# Elvis Sigs



## Steph05050 (Jun 4, 2008)

well im a huge elvis fan and january 8th was his birthday and ive be watching stuff on tv....anways i wanted to make some so i did...let me kno what yall think

first one i wanted to so something with him in vegas since he a such a legend there









this one is just a simple plain one...i like the reflected text









and this one i like and well yeah thats all









please critique

im trying to get away from relying on brushes so much...i didnt use any on these only used blending and filters


----------



## D.P. (Oct 8, 2008)

I like the third one the best.
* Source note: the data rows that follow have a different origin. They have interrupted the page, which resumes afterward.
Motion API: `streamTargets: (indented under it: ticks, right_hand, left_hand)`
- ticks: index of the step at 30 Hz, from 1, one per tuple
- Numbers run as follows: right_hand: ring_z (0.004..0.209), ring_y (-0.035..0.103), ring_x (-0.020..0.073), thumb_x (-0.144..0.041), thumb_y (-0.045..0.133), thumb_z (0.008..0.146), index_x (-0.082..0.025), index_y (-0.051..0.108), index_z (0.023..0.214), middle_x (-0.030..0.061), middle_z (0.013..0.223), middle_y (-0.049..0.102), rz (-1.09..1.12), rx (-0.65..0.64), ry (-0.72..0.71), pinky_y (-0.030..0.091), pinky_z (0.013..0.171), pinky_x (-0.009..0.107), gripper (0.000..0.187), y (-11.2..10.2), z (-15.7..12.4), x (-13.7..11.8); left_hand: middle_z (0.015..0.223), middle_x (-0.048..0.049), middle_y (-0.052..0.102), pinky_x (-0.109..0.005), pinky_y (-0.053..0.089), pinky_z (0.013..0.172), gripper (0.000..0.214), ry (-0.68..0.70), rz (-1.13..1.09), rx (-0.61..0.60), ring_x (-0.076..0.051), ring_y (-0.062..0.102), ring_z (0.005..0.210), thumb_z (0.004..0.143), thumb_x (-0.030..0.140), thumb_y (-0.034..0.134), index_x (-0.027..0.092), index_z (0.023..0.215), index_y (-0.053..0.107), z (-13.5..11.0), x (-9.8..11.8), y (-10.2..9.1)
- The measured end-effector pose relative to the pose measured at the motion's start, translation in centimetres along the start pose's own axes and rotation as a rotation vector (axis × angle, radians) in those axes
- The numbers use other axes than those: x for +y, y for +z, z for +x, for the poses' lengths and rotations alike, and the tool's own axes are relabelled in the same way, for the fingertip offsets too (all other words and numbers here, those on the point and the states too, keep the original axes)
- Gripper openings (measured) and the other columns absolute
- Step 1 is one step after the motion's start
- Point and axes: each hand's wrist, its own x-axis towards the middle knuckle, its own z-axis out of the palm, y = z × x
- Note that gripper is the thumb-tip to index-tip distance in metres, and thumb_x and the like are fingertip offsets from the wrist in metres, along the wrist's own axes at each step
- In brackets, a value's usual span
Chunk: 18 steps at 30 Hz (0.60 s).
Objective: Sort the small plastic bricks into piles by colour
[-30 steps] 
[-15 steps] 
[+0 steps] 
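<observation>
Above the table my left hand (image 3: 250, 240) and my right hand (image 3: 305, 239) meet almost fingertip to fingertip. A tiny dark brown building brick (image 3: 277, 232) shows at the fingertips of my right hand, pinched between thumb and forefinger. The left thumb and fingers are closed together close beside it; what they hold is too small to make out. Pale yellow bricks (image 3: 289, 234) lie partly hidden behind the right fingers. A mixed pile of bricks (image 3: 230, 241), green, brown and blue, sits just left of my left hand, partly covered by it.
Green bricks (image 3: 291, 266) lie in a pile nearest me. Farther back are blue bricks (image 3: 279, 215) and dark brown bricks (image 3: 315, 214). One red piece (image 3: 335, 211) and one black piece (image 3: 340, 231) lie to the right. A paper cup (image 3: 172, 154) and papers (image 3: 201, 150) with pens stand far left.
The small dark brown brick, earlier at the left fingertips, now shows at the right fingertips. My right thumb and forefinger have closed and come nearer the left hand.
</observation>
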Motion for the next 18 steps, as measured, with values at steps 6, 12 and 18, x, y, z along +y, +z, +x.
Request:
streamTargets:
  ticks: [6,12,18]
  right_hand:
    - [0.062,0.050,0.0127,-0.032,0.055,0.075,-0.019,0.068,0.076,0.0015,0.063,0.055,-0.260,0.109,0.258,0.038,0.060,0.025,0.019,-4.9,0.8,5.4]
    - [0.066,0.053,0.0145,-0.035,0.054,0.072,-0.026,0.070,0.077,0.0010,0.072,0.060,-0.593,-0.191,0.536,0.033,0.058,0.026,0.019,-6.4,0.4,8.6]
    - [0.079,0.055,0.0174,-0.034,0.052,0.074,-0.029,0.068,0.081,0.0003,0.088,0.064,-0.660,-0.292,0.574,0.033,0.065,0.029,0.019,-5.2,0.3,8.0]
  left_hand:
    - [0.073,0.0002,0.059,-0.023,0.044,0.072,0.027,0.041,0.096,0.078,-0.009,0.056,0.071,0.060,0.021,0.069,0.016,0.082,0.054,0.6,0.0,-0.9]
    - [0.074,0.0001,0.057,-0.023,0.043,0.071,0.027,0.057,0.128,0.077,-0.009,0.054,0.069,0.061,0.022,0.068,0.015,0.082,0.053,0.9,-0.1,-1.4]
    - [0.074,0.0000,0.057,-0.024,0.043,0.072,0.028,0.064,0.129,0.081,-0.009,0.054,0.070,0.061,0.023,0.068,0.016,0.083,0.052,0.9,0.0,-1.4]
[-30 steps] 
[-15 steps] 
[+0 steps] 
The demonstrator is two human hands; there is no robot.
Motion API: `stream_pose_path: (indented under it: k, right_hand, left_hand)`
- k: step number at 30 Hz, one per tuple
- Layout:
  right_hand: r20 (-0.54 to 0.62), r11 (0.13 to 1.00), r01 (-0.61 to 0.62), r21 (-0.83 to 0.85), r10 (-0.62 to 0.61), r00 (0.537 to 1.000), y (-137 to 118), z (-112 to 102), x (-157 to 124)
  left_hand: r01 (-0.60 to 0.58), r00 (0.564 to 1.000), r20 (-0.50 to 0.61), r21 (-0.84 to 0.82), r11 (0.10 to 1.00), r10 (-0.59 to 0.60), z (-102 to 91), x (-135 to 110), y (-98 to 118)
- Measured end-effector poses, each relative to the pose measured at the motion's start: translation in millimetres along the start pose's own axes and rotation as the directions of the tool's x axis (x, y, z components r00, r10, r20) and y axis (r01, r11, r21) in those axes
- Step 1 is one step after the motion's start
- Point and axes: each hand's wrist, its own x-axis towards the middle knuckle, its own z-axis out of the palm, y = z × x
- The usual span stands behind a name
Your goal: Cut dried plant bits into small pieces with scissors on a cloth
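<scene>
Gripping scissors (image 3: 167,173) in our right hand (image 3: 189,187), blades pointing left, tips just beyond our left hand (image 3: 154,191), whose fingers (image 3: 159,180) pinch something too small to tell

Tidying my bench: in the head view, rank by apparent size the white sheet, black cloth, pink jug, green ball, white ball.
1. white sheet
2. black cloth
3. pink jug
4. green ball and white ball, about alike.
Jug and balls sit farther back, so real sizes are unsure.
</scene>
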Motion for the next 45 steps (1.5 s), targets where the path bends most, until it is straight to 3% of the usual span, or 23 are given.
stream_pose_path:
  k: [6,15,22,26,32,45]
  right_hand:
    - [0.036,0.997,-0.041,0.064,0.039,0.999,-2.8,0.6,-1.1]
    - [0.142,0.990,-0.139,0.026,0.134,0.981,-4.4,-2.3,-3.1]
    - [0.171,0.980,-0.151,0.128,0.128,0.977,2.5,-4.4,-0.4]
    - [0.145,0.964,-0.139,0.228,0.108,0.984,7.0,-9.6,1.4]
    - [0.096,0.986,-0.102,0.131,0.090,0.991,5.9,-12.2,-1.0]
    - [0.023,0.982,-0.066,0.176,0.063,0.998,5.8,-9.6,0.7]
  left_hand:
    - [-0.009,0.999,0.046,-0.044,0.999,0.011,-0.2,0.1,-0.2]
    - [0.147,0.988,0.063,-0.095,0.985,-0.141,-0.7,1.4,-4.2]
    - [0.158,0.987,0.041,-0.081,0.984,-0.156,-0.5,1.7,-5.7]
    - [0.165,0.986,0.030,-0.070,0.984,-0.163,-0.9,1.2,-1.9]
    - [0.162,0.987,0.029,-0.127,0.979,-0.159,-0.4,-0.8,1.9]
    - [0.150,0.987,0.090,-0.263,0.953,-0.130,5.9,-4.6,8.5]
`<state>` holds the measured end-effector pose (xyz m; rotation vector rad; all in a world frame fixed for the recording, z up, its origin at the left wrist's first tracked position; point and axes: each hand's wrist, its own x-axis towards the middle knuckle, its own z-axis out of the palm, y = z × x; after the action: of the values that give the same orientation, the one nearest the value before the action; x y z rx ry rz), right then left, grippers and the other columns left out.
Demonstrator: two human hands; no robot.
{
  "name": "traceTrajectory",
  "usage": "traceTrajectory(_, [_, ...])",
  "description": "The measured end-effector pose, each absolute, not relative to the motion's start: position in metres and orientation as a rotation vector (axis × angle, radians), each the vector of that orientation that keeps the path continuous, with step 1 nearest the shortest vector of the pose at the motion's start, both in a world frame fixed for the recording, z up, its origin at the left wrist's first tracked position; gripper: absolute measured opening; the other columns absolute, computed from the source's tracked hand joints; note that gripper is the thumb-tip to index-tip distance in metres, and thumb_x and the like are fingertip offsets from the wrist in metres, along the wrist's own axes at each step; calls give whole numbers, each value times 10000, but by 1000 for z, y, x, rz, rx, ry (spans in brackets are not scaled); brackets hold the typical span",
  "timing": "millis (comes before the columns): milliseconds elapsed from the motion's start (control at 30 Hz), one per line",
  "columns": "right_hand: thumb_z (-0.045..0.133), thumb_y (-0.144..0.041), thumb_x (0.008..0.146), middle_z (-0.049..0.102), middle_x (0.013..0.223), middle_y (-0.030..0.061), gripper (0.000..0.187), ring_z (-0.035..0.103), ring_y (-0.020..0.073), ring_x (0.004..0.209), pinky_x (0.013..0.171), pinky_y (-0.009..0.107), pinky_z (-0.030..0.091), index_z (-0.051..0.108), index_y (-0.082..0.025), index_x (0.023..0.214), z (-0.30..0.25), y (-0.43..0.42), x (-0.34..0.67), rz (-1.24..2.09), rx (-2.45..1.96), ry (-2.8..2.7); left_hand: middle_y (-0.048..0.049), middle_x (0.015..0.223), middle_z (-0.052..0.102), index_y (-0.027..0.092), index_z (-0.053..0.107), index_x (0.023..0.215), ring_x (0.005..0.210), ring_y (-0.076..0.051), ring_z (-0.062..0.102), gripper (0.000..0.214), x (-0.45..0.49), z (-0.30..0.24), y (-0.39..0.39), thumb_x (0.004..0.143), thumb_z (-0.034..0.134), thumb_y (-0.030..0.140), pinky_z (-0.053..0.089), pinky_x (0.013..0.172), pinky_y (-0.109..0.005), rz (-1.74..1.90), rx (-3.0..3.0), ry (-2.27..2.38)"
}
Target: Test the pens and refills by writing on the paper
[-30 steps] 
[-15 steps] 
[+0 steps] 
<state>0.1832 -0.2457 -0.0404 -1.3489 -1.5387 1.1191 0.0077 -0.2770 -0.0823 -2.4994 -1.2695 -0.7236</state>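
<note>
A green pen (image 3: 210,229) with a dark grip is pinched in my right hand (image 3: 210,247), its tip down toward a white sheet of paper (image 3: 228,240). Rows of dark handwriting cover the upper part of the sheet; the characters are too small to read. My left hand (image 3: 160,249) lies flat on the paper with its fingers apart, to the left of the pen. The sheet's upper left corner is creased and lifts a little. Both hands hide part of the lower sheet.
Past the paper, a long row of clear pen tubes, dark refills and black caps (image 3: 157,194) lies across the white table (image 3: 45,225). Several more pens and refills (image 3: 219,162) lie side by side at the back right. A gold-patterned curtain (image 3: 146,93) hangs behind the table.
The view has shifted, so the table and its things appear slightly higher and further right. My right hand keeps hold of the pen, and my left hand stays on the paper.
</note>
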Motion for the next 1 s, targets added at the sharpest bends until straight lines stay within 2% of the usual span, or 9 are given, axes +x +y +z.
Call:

It's simple, clean, and just really catches the eye.


----------



## ThaMuffinMan (Oct 26, 2008)

i like the 1st and 3rd ones simple but effective
2nd one's just a bit too simple nothing really going on behind the text and its hard to notice its reflective maybe turn the opacity up a little bit 

but yeah dude get out of the habit of brushes my graphics have been better since i stopped using them
smudging and c4d's are what i mainly use combined with stock photos sometimes


----------



## Steph05050 (Jun 4, 2008)

yeah after i posted it i realized the 2nd one reflected text need a higher opacity


----------



## D.P. (Oct 8, 2008)

ThaMuffinMan said:


> smudging and c4d's are what i mainly use combined with stock photos sometimes


I don't mean to go off topic, but, what are c4d's?


----------



## Steph05050 (Jun 4, 2008)

well i tried to fix the 2nd one


----------



## ThaMuffinMan (Oct 26, 2008)

D.P. said:


> I don't mean to go off topic, but, what are c4d's?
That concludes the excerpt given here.